Dichelopa phalaranthes

Scientific classification
- Kingdom: Animalia
- Phylum: Arthropoda
- Class: Insecta
- Order: Lepidoptera
- Family: Tortricidae
- Genus: Dichelopa
- Species: D. phalaranthes
- Binomial name: Dichelopa phalaranthes Meyrick, 1934

= Dichelopa phalaranthes =

- Authority: Meyrick, 1934

Species of moth

Dichelopa phalaranthes is a species of moth of the family Tortricidae. It is endemic to the Marquesas Archipelago in French Polynesia.

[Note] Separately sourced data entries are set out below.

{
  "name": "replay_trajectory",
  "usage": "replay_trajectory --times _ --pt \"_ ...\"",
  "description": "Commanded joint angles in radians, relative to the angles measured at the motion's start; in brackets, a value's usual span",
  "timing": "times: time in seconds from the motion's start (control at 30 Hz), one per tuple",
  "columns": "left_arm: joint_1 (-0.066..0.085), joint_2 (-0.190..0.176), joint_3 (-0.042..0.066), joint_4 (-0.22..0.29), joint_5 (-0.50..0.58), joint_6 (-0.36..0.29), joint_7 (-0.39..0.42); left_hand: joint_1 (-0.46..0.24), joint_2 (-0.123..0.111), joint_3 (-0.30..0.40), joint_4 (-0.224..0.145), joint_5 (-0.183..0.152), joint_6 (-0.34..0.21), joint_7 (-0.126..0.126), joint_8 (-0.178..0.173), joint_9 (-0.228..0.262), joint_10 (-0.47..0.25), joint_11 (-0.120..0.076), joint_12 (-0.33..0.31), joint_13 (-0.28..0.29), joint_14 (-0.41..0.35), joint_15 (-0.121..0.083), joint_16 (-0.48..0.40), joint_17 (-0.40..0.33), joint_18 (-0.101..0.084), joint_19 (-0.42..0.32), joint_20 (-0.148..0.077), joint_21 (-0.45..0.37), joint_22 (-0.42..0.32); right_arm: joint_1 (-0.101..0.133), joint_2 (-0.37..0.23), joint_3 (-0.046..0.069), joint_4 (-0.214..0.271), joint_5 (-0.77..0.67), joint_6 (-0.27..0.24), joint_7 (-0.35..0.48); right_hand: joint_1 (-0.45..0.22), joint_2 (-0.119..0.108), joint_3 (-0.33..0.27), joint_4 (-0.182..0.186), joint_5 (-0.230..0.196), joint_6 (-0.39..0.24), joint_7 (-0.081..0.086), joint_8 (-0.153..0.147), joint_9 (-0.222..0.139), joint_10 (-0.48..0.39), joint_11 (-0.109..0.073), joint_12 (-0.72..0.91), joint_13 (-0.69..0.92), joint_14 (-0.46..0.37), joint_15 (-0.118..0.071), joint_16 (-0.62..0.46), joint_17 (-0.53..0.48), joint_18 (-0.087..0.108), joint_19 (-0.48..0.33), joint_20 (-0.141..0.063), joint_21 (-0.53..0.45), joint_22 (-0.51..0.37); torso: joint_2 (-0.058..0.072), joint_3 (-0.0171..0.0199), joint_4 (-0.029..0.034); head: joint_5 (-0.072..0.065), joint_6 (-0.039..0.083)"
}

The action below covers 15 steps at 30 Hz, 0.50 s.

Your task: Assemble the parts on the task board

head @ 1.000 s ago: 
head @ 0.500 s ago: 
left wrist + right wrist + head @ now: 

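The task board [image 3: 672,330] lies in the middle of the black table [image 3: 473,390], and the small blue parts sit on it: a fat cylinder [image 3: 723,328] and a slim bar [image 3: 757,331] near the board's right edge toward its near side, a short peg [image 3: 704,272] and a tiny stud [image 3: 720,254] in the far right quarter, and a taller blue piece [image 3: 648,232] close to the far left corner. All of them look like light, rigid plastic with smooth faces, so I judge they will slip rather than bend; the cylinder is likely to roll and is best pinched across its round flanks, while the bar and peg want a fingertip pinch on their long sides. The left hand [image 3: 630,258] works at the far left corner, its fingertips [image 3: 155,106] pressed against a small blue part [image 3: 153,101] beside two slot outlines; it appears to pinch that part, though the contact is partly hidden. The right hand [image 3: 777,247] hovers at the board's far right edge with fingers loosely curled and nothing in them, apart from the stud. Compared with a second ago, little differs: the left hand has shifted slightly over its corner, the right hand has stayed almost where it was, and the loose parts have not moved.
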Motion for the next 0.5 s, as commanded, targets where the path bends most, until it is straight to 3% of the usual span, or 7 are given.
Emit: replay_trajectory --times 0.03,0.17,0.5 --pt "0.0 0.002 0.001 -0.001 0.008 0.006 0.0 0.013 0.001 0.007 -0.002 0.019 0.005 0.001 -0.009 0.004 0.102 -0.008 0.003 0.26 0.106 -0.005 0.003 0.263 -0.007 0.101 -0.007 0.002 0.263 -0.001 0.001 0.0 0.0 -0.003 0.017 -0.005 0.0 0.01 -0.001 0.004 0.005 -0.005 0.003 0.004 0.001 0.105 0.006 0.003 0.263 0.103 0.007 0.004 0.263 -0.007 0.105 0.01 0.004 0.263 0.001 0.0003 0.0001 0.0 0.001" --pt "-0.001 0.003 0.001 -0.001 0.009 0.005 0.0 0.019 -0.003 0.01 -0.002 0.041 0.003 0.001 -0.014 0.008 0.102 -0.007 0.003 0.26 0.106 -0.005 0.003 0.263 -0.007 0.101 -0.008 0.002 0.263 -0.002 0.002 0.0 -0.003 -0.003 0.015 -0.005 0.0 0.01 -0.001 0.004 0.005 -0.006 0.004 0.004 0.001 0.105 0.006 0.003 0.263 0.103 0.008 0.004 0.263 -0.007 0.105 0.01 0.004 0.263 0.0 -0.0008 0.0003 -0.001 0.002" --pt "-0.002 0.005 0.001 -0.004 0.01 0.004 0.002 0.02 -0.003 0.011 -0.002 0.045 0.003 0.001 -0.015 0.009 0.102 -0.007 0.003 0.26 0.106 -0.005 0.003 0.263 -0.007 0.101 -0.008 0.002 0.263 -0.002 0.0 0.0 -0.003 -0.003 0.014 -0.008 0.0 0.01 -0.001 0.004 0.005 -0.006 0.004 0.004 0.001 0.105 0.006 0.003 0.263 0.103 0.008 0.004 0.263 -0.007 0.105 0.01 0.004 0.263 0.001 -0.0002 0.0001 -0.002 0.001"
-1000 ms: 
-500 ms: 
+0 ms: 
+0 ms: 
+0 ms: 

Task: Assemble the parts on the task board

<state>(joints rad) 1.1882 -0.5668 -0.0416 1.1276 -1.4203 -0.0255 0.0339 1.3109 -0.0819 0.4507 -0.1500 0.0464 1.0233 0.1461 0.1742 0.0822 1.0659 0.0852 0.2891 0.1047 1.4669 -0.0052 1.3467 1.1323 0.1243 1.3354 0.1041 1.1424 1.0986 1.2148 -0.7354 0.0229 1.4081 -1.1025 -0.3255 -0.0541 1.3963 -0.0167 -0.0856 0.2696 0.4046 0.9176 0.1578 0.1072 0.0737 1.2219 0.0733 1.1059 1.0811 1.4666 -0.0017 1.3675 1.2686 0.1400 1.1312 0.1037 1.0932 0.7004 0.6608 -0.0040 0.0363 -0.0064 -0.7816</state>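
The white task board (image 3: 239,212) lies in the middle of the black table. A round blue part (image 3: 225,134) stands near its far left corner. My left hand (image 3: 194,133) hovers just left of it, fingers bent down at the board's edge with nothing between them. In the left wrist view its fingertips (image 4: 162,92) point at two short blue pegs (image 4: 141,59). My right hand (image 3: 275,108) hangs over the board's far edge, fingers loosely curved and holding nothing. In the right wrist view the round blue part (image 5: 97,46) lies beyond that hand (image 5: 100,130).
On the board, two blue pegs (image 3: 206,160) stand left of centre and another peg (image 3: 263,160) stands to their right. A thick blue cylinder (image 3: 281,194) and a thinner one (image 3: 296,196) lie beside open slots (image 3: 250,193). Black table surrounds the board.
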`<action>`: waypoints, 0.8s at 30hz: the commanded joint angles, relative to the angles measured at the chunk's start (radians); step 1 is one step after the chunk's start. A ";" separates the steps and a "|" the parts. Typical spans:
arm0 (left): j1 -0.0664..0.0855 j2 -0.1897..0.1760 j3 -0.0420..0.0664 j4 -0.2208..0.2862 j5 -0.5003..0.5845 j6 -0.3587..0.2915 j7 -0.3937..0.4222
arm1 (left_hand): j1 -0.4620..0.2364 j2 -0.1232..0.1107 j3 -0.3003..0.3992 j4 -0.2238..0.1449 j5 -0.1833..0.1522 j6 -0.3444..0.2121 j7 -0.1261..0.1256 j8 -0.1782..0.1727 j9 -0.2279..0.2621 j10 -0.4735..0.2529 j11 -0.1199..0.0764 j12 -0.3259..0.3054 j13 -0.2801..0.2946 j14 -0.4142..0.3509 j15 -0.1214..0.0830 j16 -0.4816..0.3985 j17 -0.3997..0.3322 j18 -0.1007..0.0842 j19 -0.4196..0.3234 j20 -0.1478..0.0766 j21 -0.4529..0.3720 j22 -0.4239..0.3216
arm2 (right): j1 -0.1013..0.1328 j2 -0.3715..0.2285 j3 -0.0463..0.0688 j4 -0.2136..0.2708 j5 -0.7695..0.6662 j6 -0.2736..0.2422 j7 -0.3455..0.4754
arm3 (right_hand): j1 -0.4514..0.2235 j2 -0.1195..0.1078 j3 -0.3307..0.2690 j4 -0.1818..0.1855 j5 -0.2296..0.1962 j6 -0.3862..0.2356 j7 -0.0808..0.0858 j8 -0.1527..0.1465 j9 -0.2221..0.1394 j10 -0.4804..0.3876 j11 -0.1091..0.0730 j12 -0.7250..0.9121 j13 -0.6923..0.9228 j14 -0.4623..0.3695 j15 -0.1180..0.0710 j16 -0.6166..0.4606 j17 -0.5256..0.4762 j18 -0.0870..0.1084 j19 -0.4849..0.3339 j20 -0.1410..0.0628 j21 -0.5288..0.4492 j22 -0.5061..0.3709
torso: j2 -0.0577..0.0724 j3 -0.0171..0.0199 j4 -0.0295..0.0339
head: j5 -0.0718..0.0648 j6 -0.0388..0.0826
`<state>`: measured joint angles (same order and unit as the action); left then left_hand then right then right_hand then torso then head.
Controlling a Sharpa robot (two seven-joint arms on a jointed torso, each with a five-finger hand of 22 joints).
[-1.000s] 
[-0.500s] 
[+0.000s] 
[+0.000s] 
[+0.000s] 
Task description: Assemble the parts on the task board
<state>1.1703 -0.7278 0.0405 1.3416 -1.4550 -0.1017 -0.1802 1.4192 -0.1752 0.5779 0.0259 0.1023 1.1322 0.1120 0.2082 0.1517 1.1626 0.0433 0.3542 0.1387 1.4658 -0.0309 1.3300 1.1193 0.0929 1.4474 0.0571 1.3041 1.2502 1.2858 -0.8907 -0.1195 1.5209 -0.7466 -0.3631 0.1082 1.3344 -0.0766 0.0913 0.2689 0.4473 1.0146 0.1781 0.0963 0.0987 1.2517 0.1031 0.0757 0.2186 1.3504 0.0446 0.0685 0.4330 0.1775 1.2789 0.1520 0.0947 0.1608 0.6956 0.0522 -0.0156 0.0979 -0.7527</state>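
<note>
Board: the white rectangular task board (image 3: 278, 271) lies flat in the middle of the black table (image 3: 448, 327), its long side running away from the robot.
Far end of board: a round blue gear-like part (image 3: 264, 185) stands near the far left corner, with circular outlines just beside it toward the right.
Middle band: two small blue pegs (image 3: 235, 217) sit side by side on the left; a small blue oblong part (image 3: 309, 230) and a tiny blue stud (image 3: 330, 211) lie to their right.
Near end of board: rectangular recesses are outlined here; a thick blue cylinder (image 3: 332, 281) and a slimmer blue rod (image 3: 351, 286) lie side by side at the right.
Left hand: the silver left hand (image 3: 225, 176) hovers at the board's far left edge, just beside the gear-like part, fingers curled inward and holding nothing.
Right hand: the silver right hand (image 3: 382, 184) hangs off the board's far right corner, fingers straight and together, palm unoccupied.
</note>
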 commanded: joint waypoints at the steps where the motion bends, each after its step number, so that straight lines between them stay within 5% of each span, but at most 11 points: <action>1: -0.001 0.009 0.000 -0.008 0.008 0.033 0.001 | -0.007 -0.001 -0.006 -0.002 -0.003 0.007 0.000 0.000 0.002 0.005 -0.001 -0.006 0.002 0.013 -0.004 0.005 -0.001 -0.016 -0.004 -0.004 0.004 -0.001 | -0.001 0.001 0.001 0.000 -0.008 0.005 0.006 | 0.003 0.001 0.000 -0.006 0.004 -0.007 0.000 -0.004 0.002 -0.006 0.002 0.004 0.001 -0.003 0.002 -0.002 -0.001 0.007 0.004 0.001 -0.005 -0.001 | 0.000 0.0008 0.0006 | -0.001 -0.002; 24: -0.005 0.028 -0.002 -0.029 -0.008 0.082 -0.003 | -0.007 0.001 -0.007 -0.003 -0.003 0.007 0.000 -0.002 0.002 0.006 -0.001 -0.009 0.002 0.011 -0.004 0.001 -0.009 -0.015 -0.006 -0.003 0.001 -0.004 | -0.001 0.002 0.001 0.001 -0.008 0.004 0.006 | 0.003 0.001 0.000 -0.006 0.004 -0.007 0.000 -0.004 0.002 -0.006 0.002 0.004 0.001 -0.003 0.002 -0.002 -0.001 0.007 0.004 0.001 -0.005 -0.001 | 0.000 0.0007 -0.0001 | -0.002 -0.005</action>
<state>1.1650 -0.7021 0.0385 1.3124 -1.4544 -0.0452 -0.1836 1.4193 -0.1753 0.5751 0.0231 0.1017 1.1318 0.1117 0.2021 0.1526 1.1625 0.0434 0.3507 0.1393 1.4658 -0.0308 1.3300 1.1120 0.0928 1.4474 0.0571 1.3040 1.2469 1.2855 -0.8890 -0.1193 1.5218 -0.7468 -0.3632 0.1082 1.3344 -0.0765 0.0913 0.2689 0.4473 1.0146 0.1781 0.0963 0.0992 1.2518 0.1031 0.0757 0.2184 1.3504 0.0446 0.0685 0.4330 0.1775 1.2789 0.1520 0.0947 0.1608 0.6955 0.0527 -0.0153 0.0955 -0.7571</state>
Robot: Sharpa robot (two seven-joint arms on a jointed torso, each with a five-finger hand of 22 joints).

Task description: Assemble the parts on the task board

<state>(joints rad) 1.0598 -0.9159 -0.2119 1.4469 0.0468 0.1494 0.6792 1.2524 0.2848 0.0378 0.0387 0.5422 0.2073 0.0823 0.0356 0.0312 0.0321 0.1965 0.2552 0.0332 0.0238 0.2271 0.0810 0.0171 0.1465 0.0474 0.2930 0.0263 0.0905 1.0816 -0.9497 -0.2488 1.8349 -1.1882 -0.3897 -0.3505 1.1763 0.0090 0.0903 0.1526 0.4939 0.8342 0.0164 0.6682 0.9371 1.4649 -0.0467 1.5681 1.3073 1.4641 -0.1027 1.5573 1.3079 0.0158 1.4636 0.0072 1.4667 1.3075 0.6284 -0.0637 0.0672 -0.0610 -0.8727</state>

It is known from Hiva Oa (type locality: Kaava Ridge at 2460 ft above sea level) and Nuku Hiva.

The wingspan is 10-17 mm for females.

==Subspecies==
J. F. Gates Clarke described new specimens from Nuku Hiva in 1986 as a new subspecies, thus recognizing the following subspecies:
- Dichelopa phalaranthes aporrhegma Clarke, 1986 (Marquesas Archipelago: Nuku Hiva)
- Dichelopa phalaranthes phalaranthes (Marquesas Archipelago: Hiva Oa)

However, the World Catalogue of the Tortricidae (2018) does not recognize these subspecies, considering Dichelopa phalaranthes aporrhegma a synonym of Dichelopa phalaranthes.